Act I Scene I
I wake up early on Fridays because Fridays are when we milk the cows and the colostrum is fragrant and bubbles in my nose. I drink half a glass, then Mr. Tiller drinks a half. “Labor to labor,” he says and squeezes another glass. Then we load up Mr. Tiller’s red truck and he delivers milk to the corner grocery where it sells for two dollars a quart. Sweetest milk I ever tasted, but I only tasted it on Fridays.
Next I feed the sheep. The air in their shelter made me breathe through my mouth, until I remember Johnny boy telling me that if you hold a chunk of bread in your mouth while cutting onions, your eyes won’t sting. I asked him why and Johnny boy said the bread soaked up the fumes and saved your eyes the burning. I tried it once when I was cooking for mama and I didn’t tear up once. I tasted the bread afterward and almost yakked in the soup. So I close my mouth and I feed the sheep.
Tops and Barley—the Tiller’s Shepards—rip and howl after crows in the fodder corn fields. Mrs. likes if I keep an eye on Tops for a few hours each day. He is fourteen. He is deaf like me and starting to slow down. That’s not like me I guess. Top’s has arthritis in his hips and sometimes put to rout the crows so fiercely that his back legs tighten against his belly, and he won’t move for anything. Those times I would pull out the red snow scoop and slide him to the farmhouse across the farmyard.

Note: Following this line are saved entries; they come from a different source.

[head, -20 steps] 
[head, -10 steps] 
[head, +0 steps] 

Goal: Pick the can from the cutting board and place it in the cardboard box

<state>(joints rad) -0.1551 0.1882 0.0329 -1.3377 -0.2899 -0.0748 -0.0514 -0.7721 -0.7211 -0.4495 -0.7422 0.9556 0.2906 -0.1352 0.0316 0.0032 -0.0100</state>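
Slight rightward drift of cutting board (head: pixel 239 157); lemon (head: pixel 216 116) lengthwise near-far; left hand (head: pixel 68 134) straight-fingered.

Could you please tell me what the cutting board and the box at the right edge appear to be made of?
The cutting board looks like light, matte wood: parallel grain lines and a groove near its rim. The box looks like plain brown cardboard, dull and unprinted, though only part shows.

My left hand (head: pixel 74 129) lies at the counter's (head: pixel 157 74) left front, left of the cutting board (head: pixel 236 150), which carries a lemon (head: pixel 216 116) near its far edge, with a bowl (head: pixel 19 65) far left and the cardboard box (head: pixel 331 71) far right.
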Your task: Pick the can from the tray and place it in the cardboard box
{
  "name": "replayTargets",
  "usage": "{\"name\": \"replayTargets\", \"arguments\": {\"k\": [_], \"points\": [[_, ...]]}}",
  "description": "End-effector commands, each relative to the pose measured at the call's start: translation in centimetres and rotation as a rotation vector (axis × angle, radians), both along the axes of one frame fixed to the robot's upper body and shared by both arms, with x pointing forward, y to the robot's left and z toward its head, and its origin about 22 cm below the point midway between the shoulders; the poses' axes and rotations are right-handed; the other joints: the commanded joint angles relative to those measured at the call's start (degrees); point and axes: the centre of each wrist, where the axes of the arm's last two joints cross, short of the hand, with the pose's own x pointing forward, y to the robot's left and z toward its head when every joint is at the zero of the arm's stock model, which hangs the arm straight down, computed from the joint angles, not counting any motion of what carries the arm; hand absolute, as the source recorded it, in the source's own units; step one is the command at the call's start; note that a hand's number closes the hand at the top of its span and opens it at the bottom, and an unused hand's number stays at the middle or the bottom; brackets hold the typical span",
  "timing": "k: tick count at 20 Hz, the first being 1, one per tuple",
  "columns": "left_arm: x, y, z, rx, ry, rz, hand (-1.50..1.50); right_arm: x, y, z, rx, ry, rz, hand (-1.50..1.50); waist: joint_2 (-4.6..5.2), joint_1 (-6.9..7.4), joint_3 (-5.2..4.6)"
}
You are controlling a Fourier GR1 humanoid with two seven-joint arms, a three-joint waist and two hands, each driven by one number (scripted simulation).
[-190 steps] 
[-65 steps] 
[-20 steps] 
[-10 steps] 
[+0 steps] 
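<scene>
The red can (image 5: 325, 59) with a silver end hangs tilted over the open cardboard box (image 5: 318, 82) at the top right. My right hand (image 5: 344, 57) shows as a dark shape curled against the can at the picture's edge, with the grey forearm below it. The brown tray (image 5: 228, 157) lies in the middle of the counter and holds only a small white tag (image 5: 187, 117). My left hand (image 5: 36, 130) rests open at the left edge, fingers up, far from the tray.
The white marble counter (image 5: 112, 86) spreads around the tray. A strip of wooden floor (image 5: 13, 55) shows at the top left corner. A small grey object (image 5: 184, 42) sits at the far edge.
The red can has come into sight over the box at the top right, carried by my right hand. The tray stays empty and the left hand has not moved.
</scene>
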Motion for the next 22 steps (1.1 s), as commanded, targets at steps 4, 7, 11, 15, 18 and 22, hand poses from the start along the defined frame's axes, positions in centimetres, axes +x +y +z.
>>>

Arthritis is curable in dogs I think. Not in humans though, and mama’s pain wasn’t just in her hips, it grated her at every toe and finger without mercy and we without insurance. Pain medication was precious. Mama didn’t think I could work, but the Tiller’s, they go to mama’s church and when they announced they needed help, I asked Mr. Tiller for a job before mama could stop me. I was only fourteen then. I tried explaining about mama’s joints and my strength, despite being four foot two and frail as old Rocinante. Tiller smiled sad and rubbed my shoulder. The next day, mama tells me he gave me a job on the farm. Tiller made me a hand and assigned me odd jobs throughout the farmstead. Johnny boy was the other farm hand. He had worked with the Tillers for years, since he was about my age, and he showed me how to survive on the farm.
I tell you this because I want you to understand what the meaning of these events had on me and where I stood, be it on the right or not.
Anyway, Fridays are also the days for combing the fallow. The sun burned the evening into my bare pale hands. The dirt is moist and crumbles with my scooping. The claws bury deep and easily and with each pull, the brown grows richer and the worms smell more alive. It was my favorite job. I was returning from the fallow to return the rake to the machinery shed. But before I passed the corner post of the unsown land, there—golden flutes of straw flipping in the sun—dripping from the second story of the barn, swollen with salt. I dragged the hot scents of the barn deep in my nose. I smelled the dirt rust of the alfalfa and quiet hum of wet hay.
I smelled—sweat—tart berries—like the pink Hawaiian sherbet mom sucks on when her knuckles get too loud. I wish I never went in the barn. I wish I never climbed the ladder. I wish I wasn’t born into silence, to step unwittingly before the blaring horn of a car.